I get a lot of inquiries on Machine Learning about two areas: How does it work, and how will it affect selling insurance? To answer these two questions, I will be writing a two-part article for Broker World explaining the technology and how it’s going to change life insurance processing.
Machine Learning is not new, nor is it the technology that will replace humans. It’s just another tool to be integrated within the business process. Machine Learning (ML) really competes with several areas of today’s core processes we use in the financial service industry of rules-based workflow and document imaging. Rules-based workflow remains people intensive with a short process life span. Document imaging (including all digital pictures) remain less than accurate in their digital transcriptions resulting in dirty data or false/positive classifications. ML though is real and a game changer if you use it right. In part two I’ll expand on how ML will replace rules-based workflow.
Let’s start with the Artificial Intelligence (AI) family tree so we can understand what makes it tick and, for our processes, make sure we’re using its strengths. There are two disciplines of AI, Symbolic Learning and Machine Learning; Symbolic Learning (SL) works with visual input (e.g. pictures and streaming video) and Machine Learning works with data. SL is the science behind self-driving cars and robots. Humans can see with their eyes and hear with their ears and their brains process what’s going on around them to predict how that same environment will change while all the time the brain is storing those events and their outcomes.
At the center of ML, we need to discuss how we learn and how we train machines. There are three types of training: Supervised, Unsupervised and Reinforcement. Think of a newborn child learning how to eat. Is it instinct or learned? Since it takes about six months for the baby to eat solid food by themselves, I believe it was learned. If not, the newborn would know how to feed himself day one. The first six months is Reinforcement training, where the child learns how to put his fist in his month. During the same time Unsupervised training is happening while the baby watches others around them eat. Then around six months you place food in front of him and the baby begins to pick it up. Soon thereafter you introduce the spoon for Supervised training. SL uses all three types of learning in a similar manner for training cars and robots.
Most robotic training is Unsupervised training, which is like Thomas Edison’s famous quote, “I didn’t fail, I learned 10,000 ways that won’t work.” A robot is challenged with putting a ball, attached by a two-foot string, in the cup held by the robot’s hand. The robot repeats the event and alters the energy slightly until the ball lands in the cup. It takes about 99 tries until it’s successful, then it never misses (Reinforcement training). Now if that robot sends the answer (IoT) to another robot with the same ball and cup it would be successful on the first try-Supervised training. This is how robots learn to walk and move around their environment.

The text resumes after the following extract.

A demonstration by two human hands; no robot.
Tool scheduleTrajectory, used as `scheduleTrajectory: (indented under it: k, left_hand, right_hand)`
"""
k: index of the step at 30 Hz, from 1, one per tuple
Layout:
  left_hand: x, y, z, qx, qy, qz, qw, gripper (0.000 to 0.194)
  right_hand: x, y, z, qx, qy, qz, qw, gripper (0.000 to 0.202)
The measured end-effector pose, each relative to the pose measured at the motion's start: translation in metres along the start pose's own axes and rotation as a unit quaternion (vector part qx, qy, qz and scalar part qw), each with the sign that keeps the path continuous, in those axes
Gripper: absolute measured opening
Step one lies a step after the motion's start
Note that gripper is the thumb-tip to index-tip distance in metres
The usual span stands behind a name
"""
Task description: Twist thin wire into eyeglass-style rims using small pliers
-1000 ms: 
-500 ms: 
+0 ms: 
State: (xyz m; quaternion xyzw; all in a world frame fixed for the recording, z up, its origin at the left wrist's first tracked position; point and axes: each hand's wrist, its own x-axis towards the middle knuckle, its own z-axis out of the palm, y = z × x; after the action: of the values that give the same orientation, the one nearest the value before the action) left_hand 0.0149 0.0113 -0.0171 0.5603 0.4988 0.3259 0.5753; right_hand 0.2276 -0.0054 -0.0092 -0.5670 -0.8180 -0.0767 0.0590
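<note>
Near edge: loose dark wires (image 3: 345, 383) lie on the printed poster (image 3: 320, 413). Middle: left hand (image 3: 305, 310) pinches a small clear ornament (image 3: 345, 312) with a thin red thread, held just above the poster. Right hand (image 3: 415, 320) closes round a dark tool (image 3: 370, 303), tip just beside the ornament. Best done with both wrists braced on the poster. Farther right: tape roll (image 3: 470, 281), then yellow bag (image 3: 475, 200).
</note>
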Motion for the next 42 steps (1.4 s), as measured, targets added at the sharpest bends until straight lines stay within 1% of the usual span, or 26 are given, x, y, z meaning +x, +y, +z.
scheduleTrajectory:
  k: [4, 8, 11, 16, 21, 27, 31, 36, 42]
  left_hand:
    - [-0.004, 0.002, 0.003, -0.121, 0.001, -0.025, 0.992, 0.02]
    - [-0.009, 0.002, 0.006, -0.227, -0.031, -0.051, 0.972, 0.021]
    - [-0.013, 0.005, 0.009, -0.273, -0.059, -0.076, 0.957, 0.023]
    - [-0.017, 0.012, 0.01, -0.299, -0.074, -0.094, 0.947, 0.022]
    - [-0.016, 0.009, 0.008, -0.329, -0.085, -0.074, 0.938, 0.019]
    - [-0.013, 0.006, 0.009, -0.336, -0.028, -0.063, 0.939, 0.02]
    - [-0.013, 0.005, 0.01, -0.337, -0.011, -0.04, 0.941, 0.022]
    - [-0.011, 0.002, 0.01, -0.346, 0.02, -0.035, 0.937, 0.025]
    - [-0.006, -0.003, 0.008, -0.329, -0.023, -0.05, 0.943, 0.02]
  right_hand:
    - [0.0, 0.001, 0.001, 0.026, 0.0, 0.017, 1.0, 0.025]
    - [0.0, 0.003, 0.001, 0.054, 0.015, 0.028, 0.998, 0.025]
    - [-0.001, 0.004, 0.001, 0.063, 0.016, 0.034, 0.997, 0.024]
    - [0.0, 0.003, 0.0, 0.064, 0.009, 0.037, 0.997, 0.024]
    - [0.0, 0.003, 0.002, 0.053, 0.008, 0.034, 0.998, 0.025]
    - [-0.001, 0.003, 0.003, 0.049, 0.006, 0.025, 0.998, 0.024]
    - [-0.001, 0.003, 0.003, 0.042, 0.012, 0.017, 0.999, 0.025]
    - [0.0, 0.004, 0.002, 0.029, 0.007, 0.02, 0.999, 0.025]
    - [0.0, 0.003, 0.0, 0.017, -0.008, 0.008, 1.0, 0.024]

ML focuses on data to make a prediction of an outcome. ML divides into two groups called Statistical Learning and Deep Learning. Statistical Learning focuses on speech recognition and natural language processing (i.e., Dragon, Google Voice, Amazon Echo, etc.). Deep Learning (DL) is the field of analyzing complicated data from many inputs and across many dimensions, like a color photograph or a scanned image, and breaking the source into segments to analyze many perspectives, using understanding of mathematics like the change of basis matrix. We call this DL-CNN (Deep Learning-Convolutional Neural Networking); I refer to DL-CNN as the “Study of Pixels.”
Deep Learning is the analysis of an image’s pixels and cataloging the pixels found in the image. The ability to differentiate between an orange and an apple can be deduced by the color, texture and shape; color orange to red, bumps to smooth surface, and circle to trapezoid-like shape. The ability to identify objects with CNN processing has tremendous benefit across many industries like farming, manufacturing, transportation and financial services. The ability to detect the brown spot on an apple or orange and remove the item robotically from shipping would enhance the product’s quality and safety of the public. In manufacturing, quality control processes are being deployed to use cameras to review the work area and ensure the correct number and correct item part numbers were used across an entire assembly of hundreds of parts, improving quality to new levels never seen before. Imagine long-haul trucking being scanned for any damage which may lead to traffic accidents that could then be prevented.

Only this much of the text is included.